Today’s racialists, by contrast, see white supremacy as immovable, as transhistorical, as woven into the fabric of America itself. Author Ta-Nehisi Coates, dubbed the ‘laureate of black lives’ by the liberal media, wrote in his 2017 book, We Were Eight Years in Power, of his ‘deeply held belief that white supremacy was so foundational to this country that it would not be defeated in my lifetime, my child’s lifetime, or perhaps ever’.
Then there is the new particularism in woke circles – the fetishisation of ‘whiteness’ and ‘blackness’ as distinct cultural identities. Often, this trips into just rehashing age-old racist stereotypes. In 2020, amid the ‘racial reckoning’ following the murder of George Floyd, the Smithsonian National Museum of African American History and Culture put out guidelines for talking about race, positing that rational thinking, hard work and good time-keeping were aspects of ‘whiteness and white culture’.

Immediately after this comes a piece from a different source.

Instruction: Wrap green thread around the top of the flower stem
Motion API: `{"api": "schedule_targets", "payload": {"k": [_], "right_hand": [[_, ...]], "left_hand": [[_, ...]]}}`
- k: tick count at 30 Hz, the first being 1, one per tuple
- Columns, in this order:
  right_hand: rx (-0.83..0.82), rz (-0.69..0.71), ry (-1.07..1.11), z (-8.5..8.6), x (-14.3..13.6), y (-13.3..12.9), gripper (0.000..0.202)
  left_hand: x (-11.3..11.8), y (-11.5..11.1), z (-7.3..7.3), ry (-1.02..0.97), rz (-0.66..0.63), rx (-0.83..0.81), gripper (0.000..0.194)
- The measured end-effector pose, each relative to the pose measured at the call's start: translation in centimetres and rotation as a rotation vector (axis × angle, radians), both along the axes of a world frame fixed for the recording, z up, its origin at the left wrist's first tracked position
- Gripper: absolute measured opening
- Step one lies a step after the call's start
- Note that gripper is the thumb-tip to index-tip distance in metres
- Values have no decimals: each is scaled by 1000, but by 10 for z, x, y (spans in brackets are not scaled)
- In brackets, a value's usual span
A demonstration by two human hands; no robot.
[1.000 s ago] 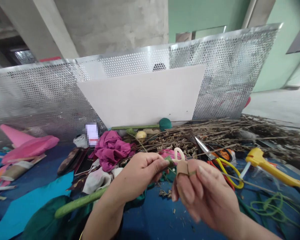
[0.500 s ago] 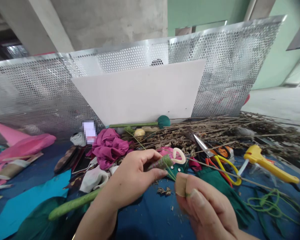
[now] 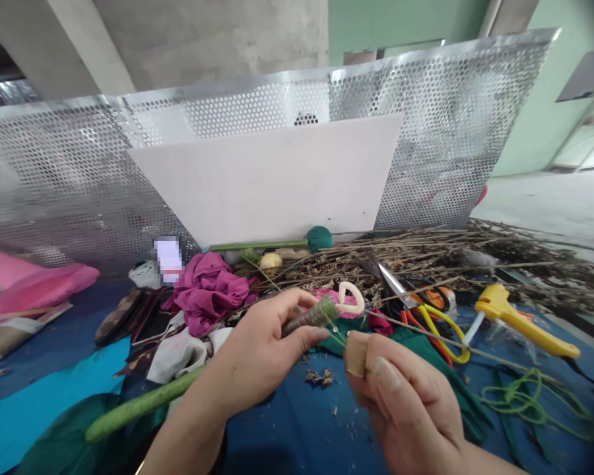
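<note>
My left hand [image 3: 252,353] is closed around a thread-wrapped stick [image 3: 314,315], its green end poking out past thumb and forefinger. From that end a thin green thread [image 3: 337,334] runs to my right hand [image 3: 410,402], whose thumb and forefinger pinch it. A tan strip of tape [image 3: 357,353] covers the right forefinger. Under my left forearm lies a thick green stem [image 3: 141,406]; whether it joins the held stick is hidden. Just beyond the stick's end are a cream-coloured loop [image 3: 351,298] and pink cloth.
Scissors with yellow handles [image 3: 440,333] and a yellow glue gun [image 3: 525,323] lie right. Loose green cord [image 3: 534,402] is near them. Dry twigs [image 3: 426,254] stretch along the back before a white board [image 3: 272,185]. Magenta cloth [image 3: 210,290] and blue sheet [image 3: 54,396] lie left.
The stick's wrapped end has turned slightly in my left hand and tilts a little higher. The thread stays pinched in my right hand. The whole view has shifted slightly.
</note>
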State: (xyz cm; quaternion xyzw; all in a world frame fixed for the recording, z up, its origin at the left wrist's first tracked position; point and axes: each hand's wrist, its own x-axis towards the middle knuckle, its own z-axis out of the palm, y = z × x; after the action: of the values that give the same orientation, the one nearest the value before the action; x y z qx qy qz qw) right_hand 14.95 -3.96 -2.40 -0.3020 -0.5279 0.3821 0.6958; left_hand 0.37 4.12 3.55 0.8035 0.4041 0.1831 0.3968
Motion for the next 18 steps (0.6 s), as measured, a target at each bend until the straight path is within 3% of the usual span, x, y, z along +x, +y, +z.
{"api": "schedule_targets", "payload": {"k": [3, 5, 10, 14, 18], "right_hand": [[7, 5, 6, -2, -1, 1, 40], [24, -3, 13, -3, -2, 2, 38], [66, -18, 23, -6, -5, 3, 35], [61, -57, 39, -10, -6, 5, 34], [80, -49, 5, -15, -2, 8, 33]], "left_hand": [[-2, 1, 3, -28, 21, -66, 25], [-2, 0, 5, -31, 26, -45, 14], [1, -4, 7, 54, 20, 126, 5], [6, -7, 4, 169, 47, 284, 14], [9, -10, 0, 156, 12, 346, 19]]}}
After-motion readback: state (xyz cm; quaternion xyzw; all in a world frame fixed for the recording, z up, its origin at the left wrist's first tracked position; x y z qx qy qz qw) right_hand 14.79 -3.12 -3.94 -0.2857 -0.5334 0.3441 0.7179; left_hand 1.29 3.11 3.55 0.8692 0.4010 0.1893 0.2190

This is not only transparently (if unwittingly) racist, it is also a blast against the integrationism of King and his firm conviction that ‘the negro is an American’, both inheritor of and contributor to the nation’s culture and destiny. ‘We are tied together in so many ways’, King said in a later speech, ‘our language, our music, our cultural patterns, our material prosperity, and even our food are an amalgam of black and white’.
Sixty years on, Martin Luther King’s dream is still to be realised. But the primary obstacle it faces today is not the old racism, staggering on like the undead, but a new racism, propagated openly by a new elite. A new elite whose pessimism and particularism is reviving racial thinking and corroding class solidarity. A new elite for whom white supremacy is immovable and colour-blindness is racism. A new elite which has betrayed King’s legacy while claiming his mantle.